**Task description:** Return, word for word, the lines of the listing below from the one with "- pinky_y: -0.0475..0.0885" through the one with "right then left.", and no other lines.

**Supplied data:**
"""
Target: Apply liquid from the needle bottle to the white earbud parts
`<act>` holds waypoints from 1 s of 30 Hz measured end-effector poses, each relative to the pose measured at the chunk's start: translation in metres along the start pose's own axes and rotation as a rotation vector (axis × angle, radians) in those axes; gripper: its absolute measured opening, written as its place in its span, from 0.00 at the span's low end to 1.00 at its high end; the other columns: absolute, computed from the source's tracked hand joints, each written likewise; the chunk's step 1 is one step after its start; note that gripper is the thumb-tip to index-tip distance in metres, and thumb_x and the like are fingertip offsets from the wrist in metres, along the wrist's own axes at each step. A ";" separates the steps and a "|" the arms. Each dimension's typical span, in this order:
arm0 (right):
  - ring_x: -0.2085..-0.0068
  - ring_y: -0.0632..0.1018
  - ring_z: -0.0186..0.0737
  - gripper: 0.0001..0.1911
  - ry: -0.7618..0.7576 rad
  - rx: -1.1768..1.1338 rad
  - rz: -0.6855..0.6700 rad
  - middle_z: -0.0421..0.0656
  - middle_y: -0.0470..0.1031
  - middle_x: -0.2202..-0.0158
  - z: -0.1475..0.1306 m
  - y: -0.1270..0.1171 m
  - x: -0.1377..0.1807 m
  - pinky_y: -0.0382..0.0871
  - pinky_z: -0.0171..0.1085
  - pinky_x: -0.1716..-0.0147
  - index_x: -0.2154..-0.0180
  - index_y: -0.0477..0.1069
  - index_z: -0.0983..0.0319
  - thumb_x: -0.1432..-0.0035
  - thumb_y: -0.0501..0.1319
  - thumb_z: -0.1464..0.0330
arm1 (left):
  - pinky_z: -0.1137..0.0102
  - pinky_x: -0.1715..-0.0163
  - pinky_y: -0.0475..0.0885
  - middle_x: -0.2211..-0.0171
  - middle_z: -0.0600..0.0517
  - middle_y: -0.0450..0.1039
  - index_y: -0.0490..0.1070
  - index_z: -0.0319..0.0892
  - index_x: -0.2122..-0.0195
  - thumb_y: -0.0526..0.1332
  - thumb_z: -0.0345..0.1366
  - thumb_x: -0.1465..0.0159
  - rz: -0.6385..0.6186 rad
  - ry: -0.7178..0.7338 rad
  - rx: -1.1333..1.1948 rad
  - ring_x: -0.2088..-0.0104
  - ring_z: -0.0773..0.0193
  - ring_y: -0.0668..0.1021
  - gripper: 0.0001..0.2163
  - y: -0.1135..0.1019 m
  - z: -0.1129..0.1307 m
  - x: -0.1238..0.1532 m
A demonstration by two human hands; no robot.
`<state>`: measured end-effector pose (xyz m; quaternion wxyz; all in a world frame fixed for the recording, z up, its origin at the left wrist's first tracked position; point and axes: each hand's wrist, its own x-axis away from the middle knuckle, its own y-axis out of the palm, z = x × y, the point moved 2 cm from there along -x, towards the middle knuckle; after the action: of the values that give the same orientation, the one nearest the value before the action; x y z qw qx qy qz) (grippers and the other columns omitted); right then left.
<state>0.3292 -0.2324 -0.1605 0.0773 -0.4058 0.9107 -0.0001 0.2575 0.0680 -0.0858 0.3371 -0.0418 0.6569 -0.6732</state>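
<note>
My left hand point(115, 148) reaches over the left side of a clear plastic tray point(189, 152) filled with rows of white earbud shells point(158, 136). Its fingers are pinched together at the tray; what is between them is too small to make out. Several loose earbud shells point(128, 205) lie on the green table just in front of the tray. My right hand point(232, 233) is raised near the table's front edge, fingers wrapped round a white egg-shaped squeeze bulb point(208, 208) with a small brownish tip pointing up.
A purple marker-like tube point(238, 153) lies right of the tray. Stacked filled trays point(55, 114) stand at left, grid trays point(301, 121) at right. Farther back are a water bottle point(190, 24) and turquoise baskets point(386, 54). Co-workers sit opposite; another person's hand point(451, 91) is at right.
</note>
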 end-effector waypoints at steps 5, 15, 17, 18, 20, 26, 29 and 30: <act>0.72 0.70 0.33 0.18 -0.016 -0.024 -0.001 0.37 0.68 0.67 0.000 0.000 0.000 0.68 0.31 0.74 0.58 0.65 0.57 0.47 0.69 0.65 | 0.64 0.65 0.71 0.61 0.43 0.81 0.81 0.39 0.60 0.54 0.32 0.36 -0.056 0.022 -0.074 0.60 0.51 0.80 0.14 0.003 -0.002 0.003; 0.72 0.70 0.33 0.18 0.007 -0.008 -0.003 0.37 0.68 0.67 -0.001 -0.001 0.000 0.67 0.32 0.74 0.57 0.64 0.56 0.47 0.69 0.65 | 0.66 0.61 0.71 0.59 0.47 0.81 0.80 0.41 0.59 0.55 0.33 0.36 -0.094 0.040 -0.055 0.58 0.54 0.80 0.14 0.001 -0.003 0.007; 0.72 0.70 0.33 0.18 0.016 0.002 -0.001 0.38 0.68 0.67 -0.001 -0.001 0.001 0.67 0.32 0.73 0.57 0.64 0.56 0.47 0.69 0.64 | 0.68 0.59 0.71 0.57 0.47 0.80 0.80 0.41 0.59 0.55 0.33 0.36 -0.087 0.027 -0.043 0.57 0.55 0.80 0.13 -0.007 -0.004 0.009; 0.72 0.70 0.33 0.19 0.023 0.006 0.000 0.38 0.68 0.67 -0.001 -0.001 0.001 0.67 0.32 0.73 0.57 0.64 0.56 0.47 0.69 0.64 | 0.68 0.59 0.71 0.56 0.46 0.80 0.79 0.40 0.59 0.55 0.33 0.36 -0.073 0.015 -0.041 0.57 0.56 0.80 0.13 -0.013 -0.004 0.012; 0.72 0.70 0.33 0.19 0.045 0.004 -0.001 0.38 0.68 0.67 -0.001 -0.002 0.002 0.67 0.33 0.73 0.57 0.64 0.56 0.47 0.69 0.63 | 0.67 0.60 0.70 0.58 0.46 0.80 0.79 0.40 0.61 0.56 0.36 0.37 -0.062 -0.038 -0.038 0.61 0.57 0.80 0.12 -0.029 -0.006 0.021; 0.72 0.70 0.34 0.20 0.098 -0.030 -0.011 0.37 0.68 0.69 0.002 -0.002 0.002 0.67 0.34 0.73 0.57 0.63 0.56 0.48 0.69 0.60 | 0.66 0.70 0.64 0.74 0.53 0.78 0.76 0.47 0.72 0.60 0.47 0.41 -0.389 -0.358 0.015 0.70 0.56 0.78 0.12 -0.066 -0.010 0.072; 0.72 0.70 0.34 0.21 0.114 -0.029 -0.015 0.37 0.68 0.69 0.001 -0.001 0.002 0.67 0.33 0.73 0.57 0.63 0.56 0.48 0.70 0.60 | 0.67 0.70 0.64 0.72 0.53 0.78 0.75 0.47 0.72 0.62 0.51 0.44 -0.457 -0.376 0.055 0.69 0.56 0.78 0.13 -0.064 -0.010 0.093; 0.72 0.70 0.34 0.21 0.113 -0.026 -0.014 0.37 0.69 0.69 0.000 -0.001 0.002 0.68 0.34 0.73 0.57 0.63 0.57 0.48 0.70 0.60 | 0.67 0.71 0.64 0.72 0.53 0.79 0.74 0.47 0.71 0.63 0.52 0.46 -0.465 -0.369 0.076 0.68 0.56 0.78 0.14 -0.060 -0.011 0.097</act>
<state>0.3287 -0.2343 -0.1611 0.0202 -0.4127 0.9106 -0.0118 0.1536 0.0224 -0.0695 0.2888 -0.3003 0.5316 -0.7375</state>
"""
**Written answer:**
  - pinky_y: -0.0475..0.0885
  - middle_x: -0.2211..-0.0171
  - middle_z: -0.0600..0.0517
  - middle_y: -0.0450..0.1039
  - index_y: -0.0490..0.1070
  - index_z: -0.0319..0.0892
  - index_x: -0.2122..-0.0195
  - thumb_y: -0.0526..0.1332
  - thumb_z: -0.0345..0.1366
  - thumb_x: -0.1465..0.0159
  - rz: -0.6385..0.6186 rad
  - ry: -0.7178..0.7338 rad
  - rx: -1.1333..1.1948 rad
  - ring_x: -0.2088..-0.0104
  - ring_z: -0.0773..0.0193
  - ring_y: -0.0668..0.1021
  - gripper: 0.0001..0.2163
  - y: -0.1135..0.1019 m
  - z: -0.1129..0.1307 m
  - x: -0.1238..0.1532 m
A demonstration by two human hands; no robot.
`<state>`: measured end-effector pose (xyz m; quaternion wxyz; all in a world frame fixed for the recording, z up, its origin at the left wrist's first tracked position; point and axes: each hand's wrist, its own x-axis away from the middle knuckle, its own y-axis out of the palm, z = x × y, the point moved 2 cm from there along -x, towards the middle knuckle; after the action: of the values that give the same orientation, the one nearest the value before the action; x y z qw qx qy qz) (grippers and the other columns omitted); right then left.

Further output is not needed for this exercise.